*BRIEF*: All entries shown below should be duplicated character for character.

*Records from a collection*:
────────

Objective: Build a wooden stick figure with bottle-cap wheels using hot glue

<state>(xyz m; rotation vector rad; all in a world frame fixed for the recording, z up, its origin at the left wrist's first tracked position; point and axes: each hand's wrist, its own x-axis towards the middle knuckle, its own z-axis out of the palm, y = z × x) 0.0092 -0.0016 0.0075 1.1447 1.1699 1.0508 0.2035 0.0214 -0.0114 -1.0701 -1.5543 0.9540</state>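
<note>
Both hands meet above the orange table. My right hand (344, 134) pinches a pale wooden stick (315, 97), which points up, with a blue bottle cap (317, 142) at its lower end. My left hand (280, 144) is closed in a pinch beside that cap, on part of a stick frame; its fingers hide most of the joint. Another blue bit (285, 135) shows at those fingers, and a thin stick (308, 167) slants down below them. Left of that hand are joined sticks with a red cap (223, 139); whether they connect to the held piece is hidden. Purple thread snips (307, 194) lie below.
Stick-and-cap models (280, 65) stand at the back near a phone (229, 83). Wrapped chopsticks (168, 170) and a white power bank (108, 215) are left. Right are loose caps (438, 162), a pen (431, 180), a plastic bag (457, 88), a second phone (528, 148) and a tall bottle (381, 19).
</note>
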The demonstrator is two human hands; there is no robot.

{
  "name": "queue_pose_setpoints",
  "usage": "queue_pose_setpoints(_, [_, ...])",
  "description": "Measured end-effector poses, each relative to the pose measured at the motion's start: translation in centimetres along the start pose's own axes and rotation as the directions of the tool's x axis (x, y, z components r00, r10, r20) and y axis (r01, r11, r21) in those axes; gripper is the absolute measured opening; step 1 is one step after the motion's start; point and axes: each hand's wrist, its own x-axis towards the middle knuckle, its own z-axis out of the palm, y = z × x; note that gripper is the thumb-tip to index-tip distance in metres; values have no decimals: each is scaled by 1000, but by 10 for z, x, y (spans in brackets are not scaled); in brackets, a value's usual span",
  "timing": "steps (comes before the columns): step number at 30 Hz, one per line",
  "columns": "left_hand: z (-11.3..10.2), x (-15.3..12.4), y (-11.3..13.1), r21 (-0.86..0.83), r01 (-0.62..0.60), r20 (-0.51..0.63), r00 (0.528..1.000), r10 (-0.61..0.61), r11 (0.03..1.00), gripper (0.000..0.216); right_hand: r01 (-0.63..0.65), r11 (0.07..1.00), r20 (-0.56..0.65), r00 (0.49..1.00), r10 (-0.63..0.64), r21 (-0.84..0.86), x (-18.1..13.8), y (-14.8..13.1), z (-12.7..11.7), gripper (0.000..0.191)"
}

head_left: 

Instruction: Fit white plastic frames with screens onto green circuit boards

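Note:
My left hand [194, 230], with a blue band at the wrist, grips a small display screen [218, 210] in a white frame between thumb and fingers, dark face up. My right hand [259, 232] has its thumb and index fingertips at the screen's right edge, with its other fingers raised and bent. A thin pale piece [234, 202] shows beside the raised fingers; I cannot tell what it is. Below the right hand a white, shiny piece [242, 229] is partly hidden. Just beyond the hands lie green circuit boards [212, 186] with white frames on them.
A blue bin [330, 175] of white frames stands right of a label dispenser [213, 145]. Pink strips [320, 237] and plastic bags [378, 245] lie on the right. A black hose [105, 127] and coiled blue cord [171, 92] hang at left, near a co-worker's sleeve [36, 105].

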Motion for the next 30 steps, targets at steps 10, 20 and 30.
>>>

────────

*REPLY TO THE TASK*:
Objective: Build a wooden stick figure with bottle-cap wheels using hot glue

<state>(xyz m; rotation vector rad; all in a world frame fixed for the recording, z up, its origin at the left wrist's first tracked position; point and axes: each hand's wrist, its own x-axis towards the middle knuckle, its own z-axis out of the palm, y = z × x) 0.0092 -0.0016 0.0075 1.1447 1.1699 1.0508 0.2035 0.0214 -0.0114 -1.0701 -1.5543 0.9540</state>
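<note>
Both hands meet above the orange table. My right hand (344, 134) pinches a pale wooden stick (315, 97), which points up, with a blue bottle cap (317, 142) at its lower end. My left hand (280, 144) is closed in a pinch beside that cap, on part of a stick frame; its fingers hide most of the joint. Another blue bit (285, 135) shows at those fingers, and a thin stick (308, 167) slants down below them. Left of that hand are joined sticks with a red cap (223, 139); whether they connect to the held piece is hidden. Purple thread snips (307, 194) lie below.
Stick-and-cap models (280, 65) stand at the back near a phone (229, 83). Wrapped chopsticks (168, 170) and a white power bank (108, 215) are left. Right are loose caps (438, 162), a pen (431, 180), a plastic bag (457, 88), a second phone (528, 148) and a tall bottle (381, 19).
</note>
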The demonstrator is two human hands; there is no robot.

{
  "name": "queue_pose_setpoints",
  "usage": "queue_pose_setpoints(_, [_, ...])",
  "description": "Measured end-effector poses, each relative to the pose measured at the motion's start: translation in centimetres along the start pose's own axes and rotation as the directions of the tool's x axis (x, y, z components r00, r10, r20) and y axis (r01, r11, r21) in those axes; gripper is the absolute measured opening; step 1 is one step after the motion's start; point and axes: each hand's wrist, its own x-axis towards the middle knuckle, its own z-axis out of the palm, y = z × x; note that gripper is the thumb-tip to index-tip distance in metres; values have no decimals: each is scaled by 1000, but by 10 for z, x, y (spans in brackets are not scaled); in brackets, a value's usual span",
  "timing": "steps (comes before the columns): step number at 30 Hz, one per line",
  "columns": "left_hand: z (-11.3..10.2), x (-15.3..12.4), y (-11.3..13.1), r21 (-0.86..0.83), r01 (-0.62..0.60), r20 (-0.51..0.63), r00 (0.528..1.000), r10 (-0.61..0.61), r11 (0.03..1.00), gripper (0.000..0.216); right_hand: r01 (-0.63..0.65), r11 (0.07..1.00), r20 (-0.56..0.65), r00 (0.49..1.00), r10 (-0.63..0.64), r21 (-0.84..0.86), x (-18.1..13.8), y (-14.8..13.1), z (-12.7..11.7), gripper (0.000..0.191)"
}

head_left: 

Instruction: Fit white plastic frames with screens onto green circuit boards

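Note:
My left hand [194, 230], with a blue band at the wrist, grips a small display screen [218, 210] in a white frame between thumb and fingers, dark face up. My right hand [259, 232] has its thumb and index fingertips at the screen's right edge, with its other fingers raised and bent. A thin pale piece [234, 202] shows beside the raised fingers; I cannot tell what it is. Below the right hand a white, shiny piece [242, 229] is partly hidden. Just beyond the hands lie green circuit boards [212, 186] with white frames on them.
A blue bin [330, 175] of white frames stands right of a label dispenser [213, 145]. Pink strips [320, 237] and plastic bags [378, 245] lie on the right. A black hose [105, 127] and coiled blue cord [171, 92] hang at left, near a co-worker's sleeve [36, 105].
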
Motion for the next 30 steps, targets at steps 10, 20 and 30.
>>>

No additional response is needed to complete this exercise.